What this task involves.
Up to and including the line with "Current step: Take", restate every line of the records below word for word, from the first line on, leaving out the pictures.

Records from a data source
------

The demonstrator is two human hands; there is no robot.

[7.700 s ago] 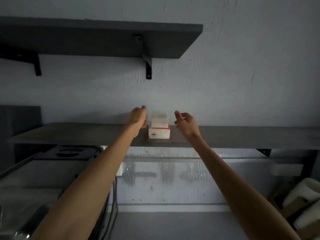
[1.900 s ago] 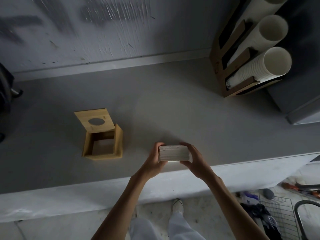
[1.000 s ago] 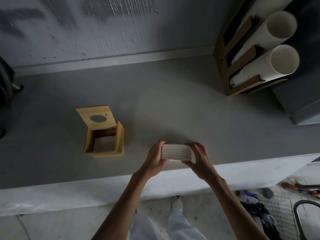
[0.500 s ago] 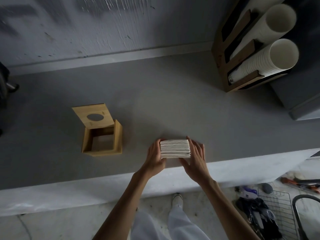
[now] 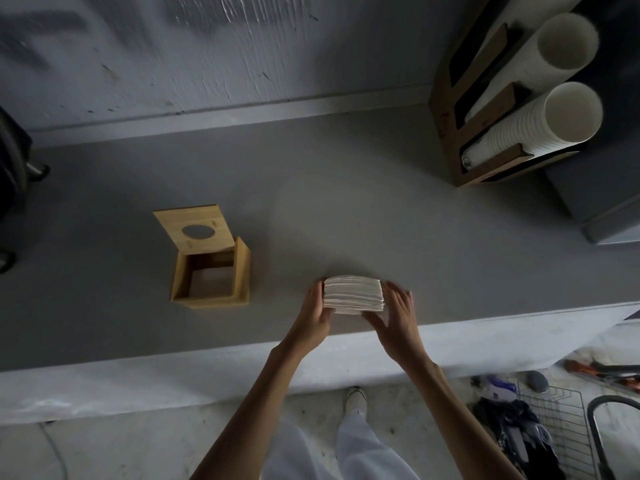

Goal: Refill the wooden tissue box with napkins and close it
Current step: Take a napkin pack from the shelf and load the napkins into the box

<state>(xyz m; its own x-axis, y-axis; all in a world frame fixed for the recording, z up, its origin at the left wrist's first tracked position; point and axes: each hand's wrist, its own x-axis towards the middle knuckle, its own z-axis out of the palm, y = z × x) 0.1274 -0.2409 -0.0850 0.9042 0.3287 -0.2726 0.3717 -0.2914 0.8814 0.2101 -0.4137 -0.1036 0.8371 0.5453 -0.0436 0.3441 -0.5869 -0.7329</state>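
Napkin stack (image 5: 353, 294) sits near the front edge of the grey counter (image 5: 346, 209), pressed between left hand (image 5: 313, 318) and right hand (image 5: 398, 320), one palm on each side. Wooden tissue box (image 5: 211, 280) stands apart to the left, hinged lid (image 5: 195, 233) tipped back, interior bare.

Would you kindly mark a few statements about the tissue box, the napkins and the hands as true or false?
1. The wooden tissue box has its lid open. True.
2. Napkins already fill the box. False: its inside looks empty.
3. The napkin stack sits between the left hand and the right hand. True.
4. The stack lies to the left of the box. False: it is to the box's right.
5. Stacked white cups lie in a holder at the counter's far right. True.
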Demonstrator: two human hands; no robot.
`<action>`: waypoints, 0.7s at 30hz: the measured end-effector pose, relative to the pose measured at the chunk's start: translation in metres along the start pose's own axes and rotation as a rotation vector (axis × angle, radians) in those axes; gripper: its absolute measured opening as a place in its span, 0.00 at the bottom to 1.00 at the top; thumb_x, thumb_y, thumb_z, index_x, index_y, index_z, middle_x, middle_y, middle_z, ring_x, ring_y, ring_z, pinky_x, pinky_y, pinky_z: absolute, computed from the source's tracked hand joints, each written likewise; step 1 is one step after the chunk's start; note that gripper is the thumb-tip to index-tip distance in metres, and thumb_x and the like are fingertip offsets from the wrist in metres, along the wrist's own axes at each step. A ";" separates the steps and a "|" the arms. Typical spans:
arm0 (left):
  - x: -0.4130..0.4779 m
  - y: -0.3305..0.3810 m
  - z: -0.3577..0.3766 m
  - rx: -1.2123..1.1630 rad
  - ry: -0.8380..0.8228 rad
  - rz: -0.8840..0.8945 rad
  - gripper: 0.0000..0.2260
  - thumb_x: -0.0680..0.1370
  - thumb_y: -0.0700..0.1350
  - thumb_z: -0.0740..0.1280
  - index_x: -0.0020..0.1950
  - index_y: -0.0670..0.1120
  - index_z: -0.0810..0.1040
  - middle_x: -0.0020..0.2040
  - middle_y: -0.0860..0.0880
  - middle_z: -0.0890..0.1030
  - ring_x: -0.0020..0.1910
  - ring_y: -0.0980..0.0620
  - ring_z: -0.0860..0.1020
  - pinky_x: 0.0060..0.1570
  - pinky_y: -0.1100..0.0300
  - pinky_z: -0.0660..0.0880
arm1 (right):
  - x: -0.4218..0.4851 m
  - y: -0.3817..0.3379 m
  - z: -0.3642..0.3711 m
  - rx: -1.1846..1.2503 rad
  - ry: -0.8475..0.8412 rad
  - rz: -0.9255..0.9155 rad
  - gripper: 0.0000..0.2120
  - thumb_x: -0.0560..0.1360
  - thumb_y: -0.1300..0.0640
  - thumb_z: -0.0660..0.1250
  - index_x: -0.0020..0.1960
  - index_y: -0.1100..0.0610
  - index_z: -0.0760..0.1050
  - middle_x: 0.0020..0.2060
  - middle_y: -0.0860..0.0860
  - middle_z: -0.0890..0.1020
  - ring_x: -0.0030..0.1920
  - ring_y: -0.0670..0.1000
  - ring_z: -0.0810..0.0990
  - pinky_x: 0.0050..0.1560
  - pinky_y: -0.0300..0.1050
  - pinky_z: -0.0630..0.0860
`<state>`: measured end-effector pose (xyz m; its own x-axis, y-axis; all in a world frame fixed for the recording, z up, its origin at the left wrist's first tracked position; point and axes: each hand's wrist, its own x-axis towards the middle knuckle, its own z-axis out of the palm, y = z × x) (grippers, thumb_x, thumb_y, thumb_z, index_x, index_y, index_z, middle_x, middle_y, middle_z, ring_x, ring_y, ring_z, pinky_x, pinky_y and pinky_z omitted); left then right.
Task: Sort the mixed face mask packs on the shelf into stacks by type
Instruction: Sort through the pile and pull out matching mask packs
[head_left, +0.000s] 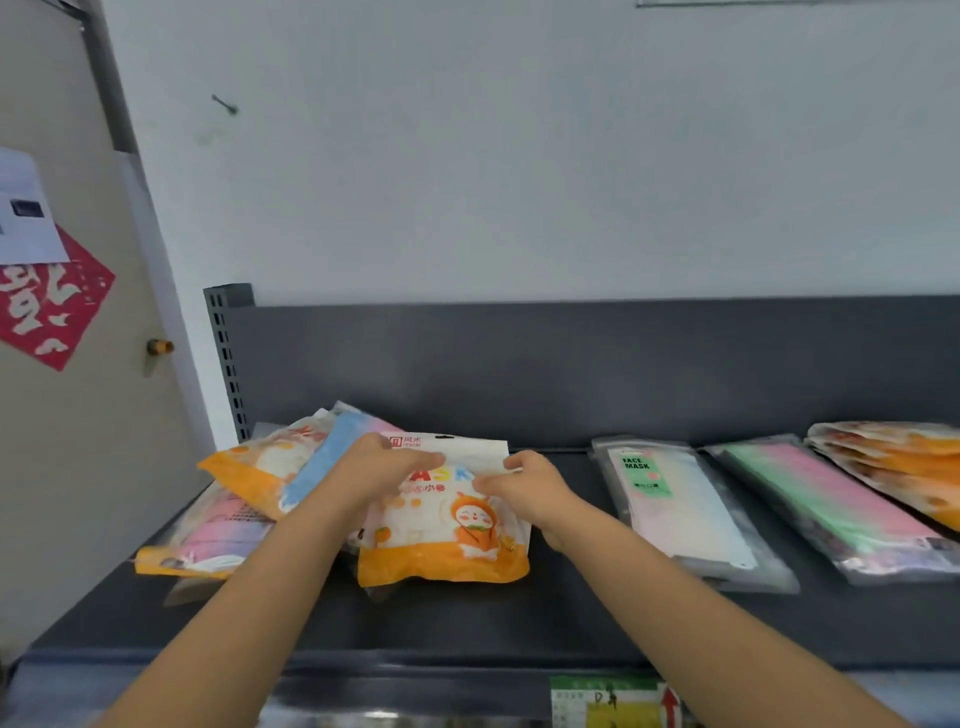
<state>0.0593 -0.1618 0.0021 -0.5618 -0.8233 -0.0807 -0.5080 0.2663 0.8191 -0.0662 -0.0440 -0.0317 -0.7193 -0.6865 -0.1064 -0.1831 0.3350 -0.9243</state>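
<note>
Your left hand (384, 467) lies flat on the orange pack (447, 540), on the shelf (467, 623) beside the mixed pile (249, 483), your right hand (524, 483) pinching its edge: the slick film may slip, toppling that pile.

Glossy plastic orange cartoon pack (447, 525); matt dark metal shelf (467, 623); clear plastic sleeves (685, 514).

to my left, a beige door (78, 467) carries a red diamond paper (47, 306), a white sheet (26, 218) overlapping its top, and a brass knob (160, 346). ahead of me a white wall (519, 156) bears one dark mark (226, 105). lowest, a green-yellow label (613, 701) shows a red arrow.
</note>
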 end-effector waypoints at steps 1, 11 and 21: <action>0.002 -0.001 0.000 -0.060 -0.016 0.004 0.26 0.73 0.54 0.72 0.65 0.41 0.72 0.56 0.44 0.78 0.49 0.48 0.77 0.40 0.58 0.73 | -0.001 0.000 0.000 0.003 0.016 -0.016 0.30 0.74 0.55 0.70 0.71 0.57 0.63 0.67 0.53 0.71 0.60 0.51 0.73 0.51 0.42 0.72; 0.006 0.007 0.013 -0.244 -0.125 0.155 0.33 0.70 0.53 0.75 0.70 0.43 0.69 0.68 0.44 0.72 0.59 0.47 0.73 0.52 0.52 0.71 | -0.028 -0.012 -0.029 0.057 0.185 -0.076 0.32 0.73 0.54 0.70 0.73 0.54 0.61 0.69 0.51 0.70 0.64 0.52 0.73 0.57 0.42 0.73; -0.031 0.044 0.045 -0.436 -0.421 0.345 0.13 0.71 0.44 0.75 0.53 0.47 0.78 0.52 0.51 0.82 0.49 0.54 0.80 0.51 0.58 0.75 | -0.080 -0.006 -0.088 0.119 0.445 -0.032 0.31 0.73 0.53 0.71 0.72 0.57 0.64 0.67 0.53 0.72 0.61 0.52 0.74 0.60 0.48 0.74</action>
<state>0.0248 -0.1021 0.0152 -0.8939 -0.4404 0.0839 0.0041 0.1792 0.9838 -0.0665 0.0657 0.0146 -0.9370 -0.3430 0.0663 -0.1502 0.2241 -0.9629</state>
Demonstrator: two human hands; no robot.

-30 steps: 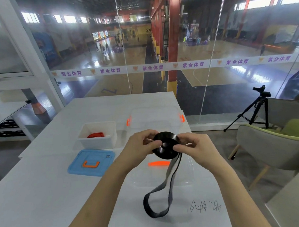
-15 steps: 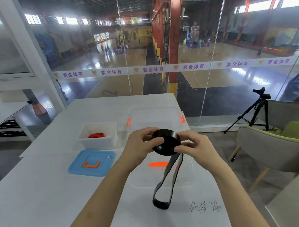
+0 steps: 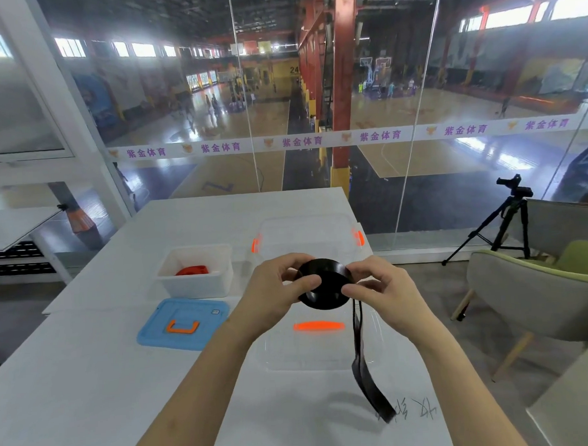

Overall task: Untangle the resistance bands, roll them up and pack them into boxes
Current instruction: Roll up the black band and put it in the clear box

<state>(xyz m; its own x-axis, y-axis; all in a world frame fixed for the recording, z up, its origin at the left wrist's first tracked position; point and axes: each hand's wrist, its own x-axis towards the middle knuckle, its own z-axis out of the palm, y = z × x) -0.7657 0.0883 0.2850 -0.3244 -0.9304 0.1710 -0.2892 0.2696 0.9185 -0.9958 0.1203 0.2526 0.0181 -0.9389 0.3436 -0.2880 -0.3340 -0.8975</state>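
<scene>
A black resistance band (image 3: 326,289) is wound into a flat coil held above the table. My left hand (image 3: 275,291) pinches the coil's left side and my right hand (image 3: 383,289) pinches its right side. The unrolled tail of the band (image 3: 366,371) hangs from the coil down to the tabletop. A small white box (image 3: 174,285) at the left holds a rolled red band (image 3: 192,270). Its blue lid (image 3: 184,323) with an orange handle lies flat in front of it.
A clear box with orange latches (image 3: 306,235) stands behind my hands, and its clear lid with an orange handle (image 3: 319,326) lies under them. The white table (image 3: 74,384) ends at a glass wall. A green chair (image 3: 542,299) and a tripod (image 3: 508,220) stand to the right.
The hanging tail has grown shorter as more band went onto the coil, and its loose end swung to the right. My hands stayed at about the same place.
</scene>
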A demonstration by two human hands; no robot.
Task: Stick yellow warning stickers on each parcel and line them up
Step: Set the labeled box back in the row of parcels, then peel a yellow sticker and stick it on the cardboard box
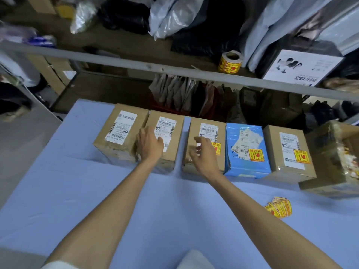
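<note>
The left hand (pixel 149 144) lies flat, fingers straight and together, on the top of the second box (pixel 171 150), covering part of its white shipping label. The right hand (pixel 204 154) is over the third box (pixel 206 131), fingers loosely curved and apart with nothing visible between them; whether it touches the cardboard cannot be told. That third box sits against the left side of the blue parcel (pixel 246 164), and its yellow sticker (pixel 217 148) shows partly from behind the fingers. The second box stands one place further left of the blue parcel, across a narrow gap, and the first box (pixel 120 133) touches its far side. The blue parcel carries a warning sticker (pixel 256 155) on its top, as does the fifth box (pixel 289 152) just to its right. Beyond that, at the row's right end, sits a large taped box (pixel 334 158). All stand in a row on the blue-covered bench (pixel 77 191). In front and right of the blue parcel lies a pile of loose stickers (pixel 278 209). Behind and above the blue parcel, a sticker roll (pixel 230 62) stands on a shelf (pixel 116 43).
</note>
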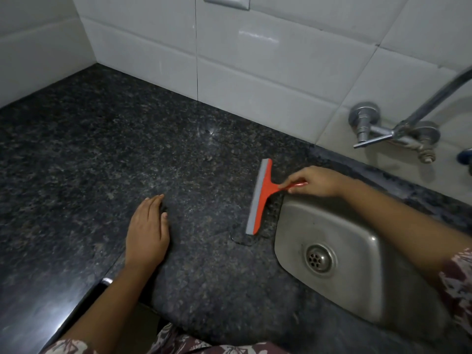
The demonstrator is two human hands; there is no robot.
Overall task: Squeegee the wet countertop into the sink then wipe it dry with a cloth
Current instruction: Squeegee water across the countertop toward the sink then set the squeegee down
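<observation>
Right hand (pixel 315 181) pinches the orange squeegee (pixel 260 198) by its handle, blade down on the dark granite countertop (pixel 89 154), just at nine o'clock of the steel sink (pixel 357 241). Left hand (pixel 148 231) lies flat and open, at nine o'clock of the squeegee.

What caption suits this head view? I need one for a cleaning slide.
Right hand holds an orange squeegee on the granite countertop beside the steel sink; left hand rests flat.
</observation>
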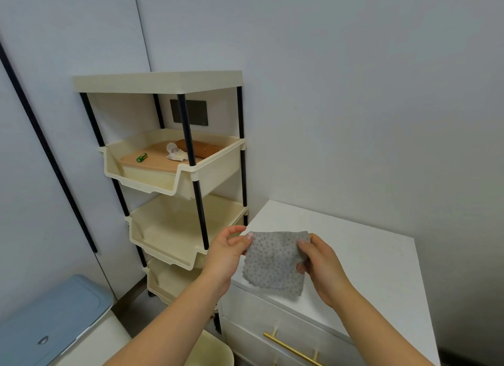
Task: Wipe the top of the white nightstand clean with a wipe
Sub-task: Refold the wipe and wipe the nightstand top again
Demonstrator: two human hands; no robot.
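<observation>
The white nightstand (362,254) stands at the lower right against the wall, its top bare, with a gold drawer handle (291,349) on its front. A grey dotted wipe (274,262) hangs spread out above the nightstand's front left corner. My left hand (226,252) pinches the wipe's upper left corner between thumb and fingers. My right hand (320,264) grips its right edge. The wipe's lower edge hangs just over the nightstand top; I cannot tell if it touches.
A cream shelf rack (174,174) with black posts stands left of the nightstand; its upper bin holds a brown box, a green battery and small items. A blue-lidded bin (54,322) sits at the lower left, and a cream bin rim (215,349) shows below my left forearm.
</observation>
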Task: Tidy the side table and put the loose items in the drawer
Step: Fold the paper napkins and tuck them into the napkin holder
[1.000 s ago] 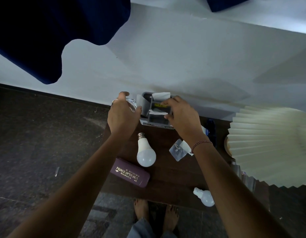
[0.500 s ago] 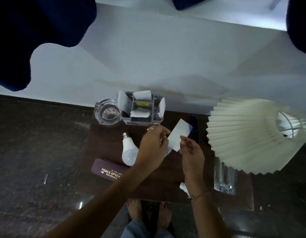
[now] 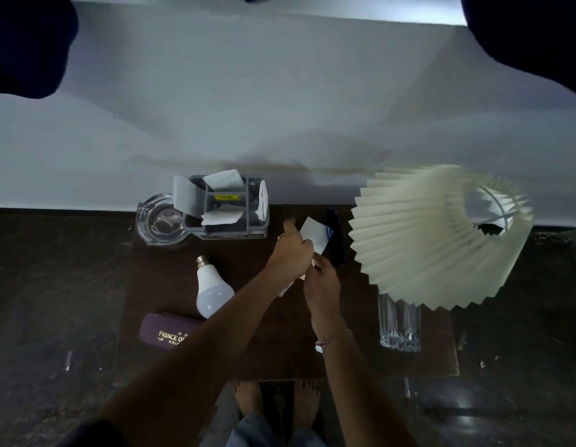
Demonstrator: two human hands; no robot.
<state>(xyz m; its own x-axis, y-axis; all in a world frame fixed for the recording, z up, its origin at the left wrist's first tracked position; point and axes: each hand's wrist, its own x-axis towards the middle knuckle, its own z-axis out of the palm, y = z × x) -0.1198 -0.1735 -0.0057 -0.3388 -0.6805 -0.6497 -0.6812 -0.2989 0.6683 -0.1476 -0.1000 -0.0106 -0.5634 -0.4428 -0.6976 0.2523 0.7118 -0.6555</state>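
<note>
Over the middle of the dark wooden side table [image 3: 280,350], my left hand [image 3: 291,253] and my right hand [image 3: 322,279] meet around a white paper slip [image 3: 314,233]. The left hand's fingers curl on the slip; the right hand pinches it from below. More white paper shows under the hands. A white light bulb [image 3: 212,291] lies to the left. A maroon spectacle case [image 3: 165,332] sits at the front left. A grey organiser tray [image 3: 228,227] with paper slips stands at the back. No drawer is in view.
A glass ashtray [image 3: 157,222] sits at the back left corner. A pleated cream lampshade [image 3: 441,233] overhangs the right side, above a cut-glass tumbler [image 3: 399,327]. A dark blue item [image 3: 335,237] lies beside the paper. My bare feet [image 3: 277,401] stand at the front edge.
Both hands left the ashtray and the organiser at the back and came to the table's middle, lifting a white paper slip. The view shifted right, showing more of the lampshade and the tumbler.
</note>
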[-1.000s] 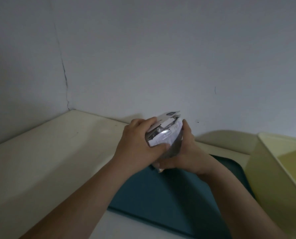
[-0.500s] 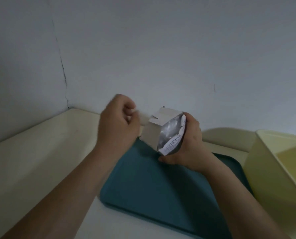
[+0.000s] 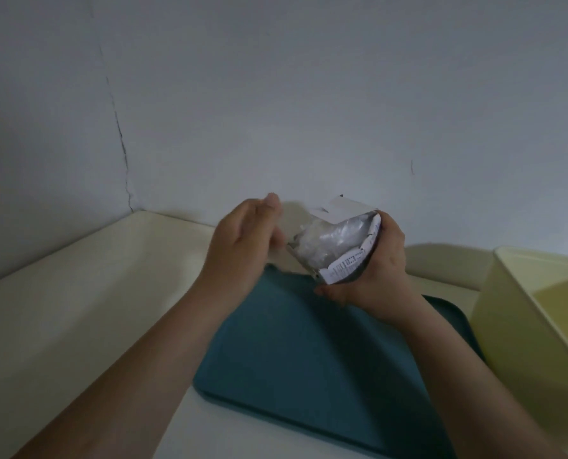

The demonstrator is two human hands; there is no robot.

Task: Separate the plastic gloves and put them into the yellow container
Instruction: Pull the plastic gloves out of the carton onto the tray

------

The answer.
The demonstrator is two human hands; there is no robot.

[7.700 s ago] 
[1.900 s ago] 
[1.000 s ago] 
[0.500 s ago] 
[now] 

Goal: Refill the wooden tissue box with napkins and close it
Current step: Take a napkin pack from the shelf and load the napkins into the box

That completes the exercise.